Only the text of the records below belongs in the answer, copied exactly, with pictures omitted.

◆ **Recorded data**
BEGIN

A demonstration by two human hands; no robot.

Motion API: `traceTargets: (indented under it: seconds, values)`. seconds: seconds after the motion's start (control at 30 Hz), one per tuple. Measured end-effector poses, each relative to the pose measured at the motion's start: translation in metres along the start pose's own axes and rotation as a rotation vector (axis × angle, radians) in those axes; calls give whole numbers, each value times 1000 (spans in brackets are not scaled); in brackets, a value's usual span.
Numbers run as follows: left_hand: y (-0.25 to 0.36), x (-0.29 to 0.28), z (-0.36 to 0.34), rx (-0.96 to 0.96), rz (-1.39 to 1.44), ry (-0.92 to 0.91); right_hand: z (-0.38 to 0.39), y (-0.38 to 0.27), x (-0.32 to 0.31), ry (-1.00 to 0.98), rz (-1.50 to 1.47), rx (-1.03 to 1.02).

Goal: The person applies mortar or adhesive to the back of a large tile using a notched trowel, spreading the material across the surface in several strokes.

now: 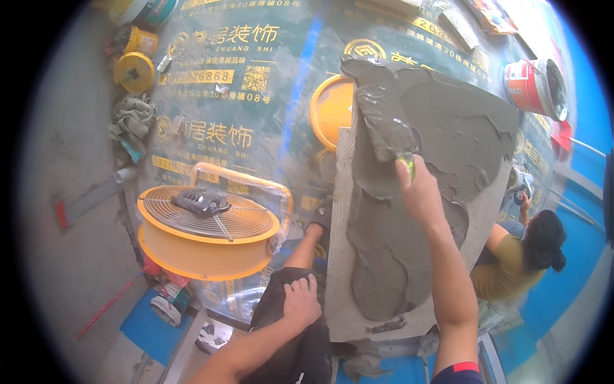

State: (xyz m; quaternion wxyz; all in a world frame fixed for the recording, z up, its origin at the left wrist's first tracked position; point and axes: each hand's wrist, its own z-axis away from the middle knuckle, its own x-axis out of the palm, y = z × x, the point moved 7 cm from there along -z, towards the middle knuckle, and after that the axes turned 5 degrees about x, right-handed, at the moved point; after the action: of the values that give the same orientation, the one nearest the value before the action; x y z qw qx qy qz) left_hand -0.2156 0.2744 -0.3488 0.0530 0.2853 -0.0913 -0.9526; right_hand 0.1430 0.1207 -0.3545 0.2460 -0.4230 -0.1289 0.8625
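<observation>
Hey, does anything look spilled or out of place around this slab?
One thing: a ragged dark clump lies on the paler lower margin of the slab, just outside the main grey coat. It looks odd, like a stray dropping.

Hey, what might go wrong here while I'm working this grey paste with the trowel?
The grey paste reaches the slab's far edge, so some might drop off. The right hand grips the trowel close above wet paste, so it may get smeared. A co-worker is close by on the right, so a wide swing might splash them.
</observation>
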Motion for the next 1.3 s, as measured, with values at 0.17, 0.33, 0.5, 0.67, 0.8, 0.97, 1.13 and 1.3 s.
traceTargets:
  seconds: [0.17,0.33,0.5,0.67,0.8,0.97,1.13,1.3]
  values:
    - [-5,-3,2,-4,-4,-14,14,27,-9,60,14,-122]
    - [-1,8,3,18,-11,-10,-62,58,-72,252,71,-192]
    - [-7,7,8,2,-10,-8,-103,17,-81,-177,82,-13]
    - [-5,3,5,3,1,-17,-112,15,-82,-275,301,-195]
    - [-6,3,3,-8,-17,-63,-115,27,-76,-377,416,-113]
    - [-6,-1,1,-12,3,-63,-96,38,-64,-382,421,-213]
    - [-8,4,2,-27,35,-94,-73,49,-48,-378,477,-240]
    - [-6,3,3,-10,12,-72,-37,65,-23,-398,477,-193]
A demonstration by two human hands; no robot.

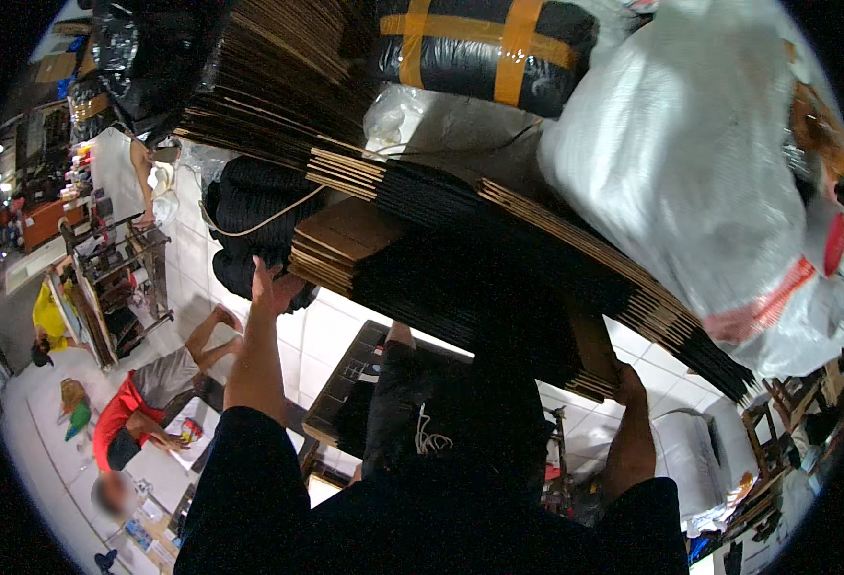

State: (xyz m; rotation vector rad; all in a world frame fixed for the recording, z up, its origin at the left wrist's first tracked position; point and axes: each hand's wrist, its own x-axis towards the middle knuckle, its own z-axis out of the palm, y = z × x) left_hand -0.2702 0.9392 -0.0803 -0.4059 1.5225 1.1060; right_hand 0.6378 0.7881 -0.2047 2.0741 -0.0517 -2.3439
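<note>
Between my two hands is a stack of flat brown cardboard sheets wrapped in black fabric [441, 278], with bare brown ends showing at both sides. My left hand [276, 289] is closed at the stack's left end, its thumb up along the side and its fingers partly hidden. At the right end my right hand [630, 385] grips the edge, its fingers mostly out of sight behind the sheets. Just beyond lies a longer row of similar black-wrapped sheets [575, 244]. Dark folded knit bundles [259, 206] tied with a pale cord sit beside my left hand.
A large white plastic sack [652, 163] bulges at the right. A black parcel with tan tape [484, 48] and a tall pile of brown sheets [268, 86] stand at the back. One person in a red shirt [127, 417] sits on the left floor; another wears yellow [50, 311].
</note>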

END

◆ **Final answer**
A demonstration by two human hands; no robot.

Motion API: `traceTargets: (indented under it: seconds, values)`. seconds: seconds after the motion's start (control at 30 Hz), one per tuple. Measured end-effector poses, each relative to the pose measured at the motion's start: translation in metres along the start pose's own axes and rotation as a rotation vector (axis × angle, radians) in those axes; calls give whole numbers, each value times 1000 (spans in brackets are not scaled); in brackets, a value's usual span.
Numbers run as follows: left_hand: y (-0.25 to 0.36), x (-0.29 to 0.28), z (-0.36 to 0.34), rx (-0.96 to 0.96), rz (-1.39 to 1.44), ry (-0.92 to 0.91); right_hand: z (-0.38 to 0.39), y (-0.38 to 0.27), x (-0.32 to 0.31), ry (-1.00 to 0.98), rz (-1.50 to 1.47), rx (-1.03 to 1.02).

Goal: The person applies mortar or adhesive to the back of a large tile using a notched trowel, spreading the material across the surface in several strokes.

now: 

State: (xyz m; quaternion wxyz; all in a world frame fixed for the recording, z up, its origin at the left wrist's first tracked position; point and axes: each hand's wrist, its own z-axis away from the middle knuckle, its own x-axis out of the palm, y = z × x, the point moved 7 cm from there along -z, towards the middle knuckle, and after that the axes turned 5 degrees about x, right-handed, at the moved point; after the action: of the values that give the same orientation, the one nearest the value before the action; x y z qw qx qy qz) left_hand -0.2156 0.2744 -0.3488 0.0530 0.2853 -0.0913 -0.9526; right_hand 0.1430 0.1207 -0.3545 0.2460 -0.4230 -0.1289 0.8625
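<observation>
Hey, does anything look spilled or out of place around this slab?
One thing: a ragged dark clump lies on the paler lower margin of the slab, just outside the main grey coat. It looks odd, like a stray dropping.

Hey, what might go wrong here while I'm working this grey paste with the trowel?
The grey paste reaches the slab's far edge, so some might drop off. The right hand grips the trowel close above wet paste, so it may get smeared. A co-worker is close by on the right, so a wide swing might splash them.
</observation>
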Motion for the next 1.3 s, as measured, with values at 0.17, 0.33, 0.5, 0.67, 0.8, 0.97, 1.13 and 1.3 s.
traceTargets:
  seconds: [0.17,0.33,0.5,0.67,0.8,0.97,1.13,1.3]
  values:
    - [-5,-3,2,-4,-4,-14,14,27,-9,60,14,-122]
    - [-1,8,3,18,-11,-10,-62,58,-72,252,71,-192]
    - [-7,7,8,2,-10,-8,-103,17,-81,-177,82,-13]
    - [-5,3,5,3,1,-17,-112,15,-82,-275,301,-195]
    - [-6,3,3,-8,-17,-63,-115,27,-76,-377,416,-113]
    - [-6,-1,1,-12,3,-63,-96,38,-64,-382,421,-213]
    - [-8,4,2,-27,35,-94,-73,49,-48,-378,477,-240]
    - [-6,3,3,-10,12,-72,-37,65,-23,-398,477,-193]
A demonstration by two human hands; no robot.


State: (xyz m; rotation vector rad; all in a world frame fixed for the recording, z up, its origin at the left wrist's first tracked position; point and axes: each hand's wrist, its own x-axis towards the middle knuckle, its own z-axis out of the palm, y = z × x) left_hand -0.2702 0.9392 -0.0803 -0.4059 1.5225 1.1060; right_hand 0.6378 0.7881 -0.2047 2.0741 -0.0517 -2.3439
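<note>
Between my two hands is a stack of flat brown cardboard sheets wrapped in black fabric [441, 278], with bare brown ends showing at both sides. My left hand [276, 289] is closed at the stack's left end, its thumb up along the side and its fingers partly hidden. At the right end my right hand [630, 385] grips the edge, its fingers mostly out of sight behind the sheets. Just beyond lies a longer row of similar black-wrapped sheets [575, 244]. Dark folded knit bundles [259, 206] tied with a pale cord sit beside my left hand.
A large white plastic sack [652, 163] bulges at the right. A black parcel with tan tape [484, 48] and a tall pile of brown sheets [268, 86] stand at the back. One person in a red shirt [127, 417] sits on the left floor; another wears yellow [50, 311].
</note>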

This output requires nothing more.